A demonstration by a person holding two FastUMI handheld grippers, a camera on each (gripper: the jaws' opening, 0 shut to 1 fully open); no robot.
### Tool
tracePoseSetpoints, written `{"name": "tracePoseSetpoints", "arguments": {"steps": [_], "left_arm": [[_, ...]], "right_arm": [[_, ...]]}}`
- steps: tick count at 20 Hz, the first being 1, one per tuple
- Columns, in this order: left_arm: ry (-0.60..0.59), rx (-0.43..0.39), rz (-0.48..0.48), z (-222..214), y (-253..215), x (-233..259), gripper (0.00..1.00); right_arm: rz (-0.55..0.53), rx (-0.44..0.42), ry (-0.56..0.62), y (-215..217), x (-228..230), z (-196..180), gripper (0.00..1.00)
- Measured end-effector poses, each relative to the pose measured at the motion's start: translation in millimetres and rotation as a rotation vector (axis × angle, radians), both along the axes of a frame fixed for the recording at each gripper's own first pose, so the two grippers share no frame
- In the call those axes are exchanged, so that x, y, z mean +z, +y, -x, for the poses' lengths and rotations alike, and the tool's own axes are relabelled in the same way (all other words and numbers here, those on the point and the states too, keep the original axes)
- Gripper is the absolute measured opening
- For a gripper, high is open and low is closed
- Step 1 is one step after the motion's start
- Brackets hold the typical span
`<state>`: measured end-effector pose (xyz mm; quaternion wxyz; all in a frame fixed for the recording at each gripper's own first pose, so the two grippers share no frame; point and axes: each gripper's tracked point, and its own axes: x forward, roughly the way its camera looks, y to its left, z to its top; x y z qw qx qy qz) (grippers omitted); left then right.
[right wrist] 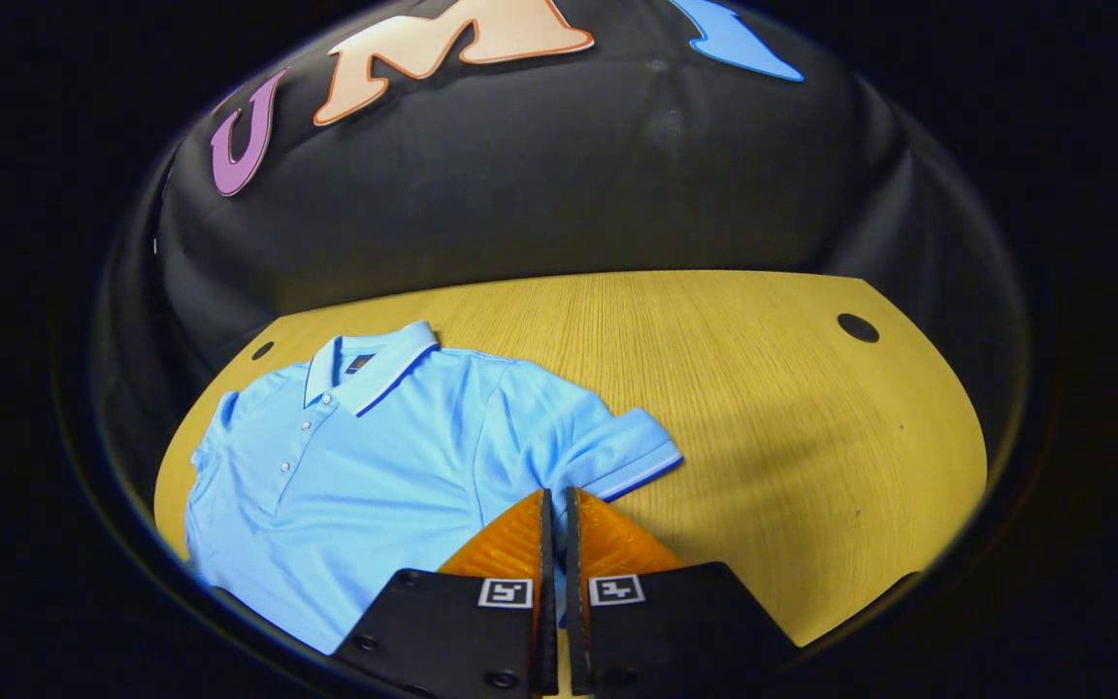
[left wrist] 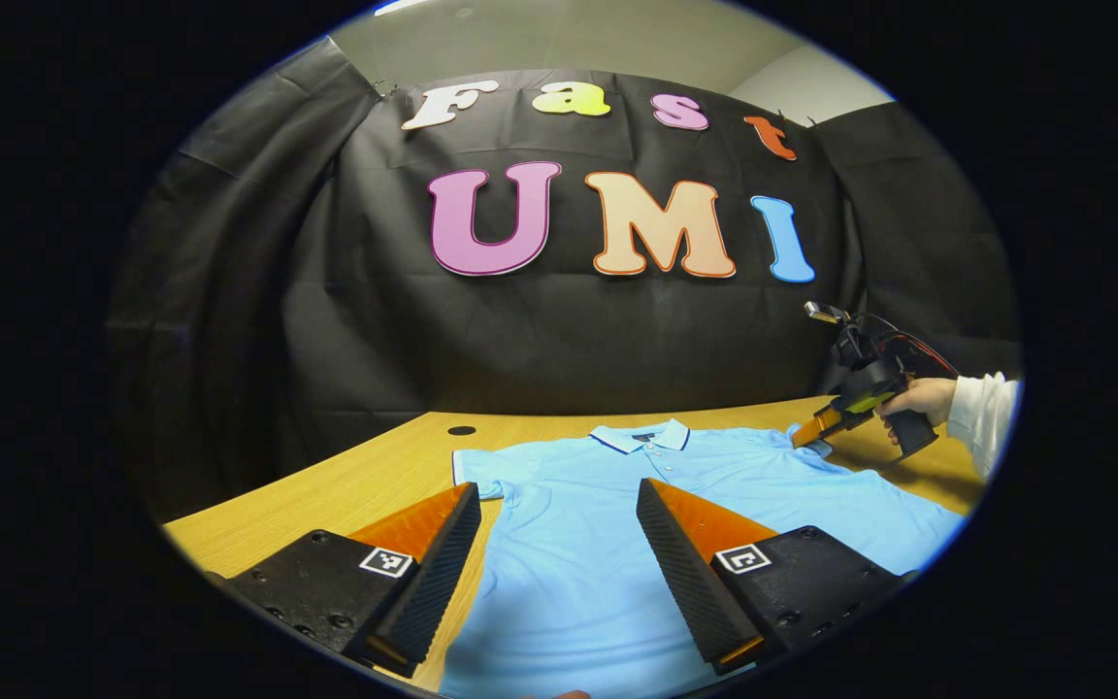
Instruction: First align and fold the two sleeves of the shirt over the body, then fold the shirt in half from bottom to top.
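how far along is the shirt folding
Nothing is folded yet: the shirt lies flat on the table, both sleeves out. In hand: the right gripper is nearly closed at the right sleeve; the left gripper is open above the body. Both sleeve folds and the bottom-to-top fold remain.

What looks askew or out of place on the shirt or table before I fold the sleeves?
Nothing stands out. The light blue polo shirt lies flat, front up, on the wooden table, collar neat, both short sleeves spread out. The right gripper is nearly closed at the sleeve; the left gripper hovers open above the body.
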<state>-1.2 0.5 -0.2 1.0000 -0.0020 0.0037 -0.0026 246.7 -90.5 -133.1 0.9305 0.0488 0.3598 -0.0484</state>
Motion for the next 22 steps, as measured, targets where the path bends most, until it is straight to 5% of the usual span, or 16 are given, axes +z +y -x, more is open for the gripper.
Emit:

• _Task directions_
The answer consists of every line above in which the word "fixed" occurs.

• _Response below_
- Measured end-effector poses, each relative to the pose measured at the motion's start: translation in millimetres and rotation as a rotation vector (axis × angle, radians), both along the axes of a frame fixed for the recording at each gripper's own first pose, so the two grippers share no frame
`<state>`: measured end-effector pose (xyz mm; quaternion wxyz; all in a frame fixed for the recording at each gripper's own first pose, so the two grippers share no frame; point and axes: each gripper's tracked point, and its own axes: x forward, roughly the way its camera looks, y to its left, z to its top; x y z qw qx qy qz) (grippers omitted); left then right.

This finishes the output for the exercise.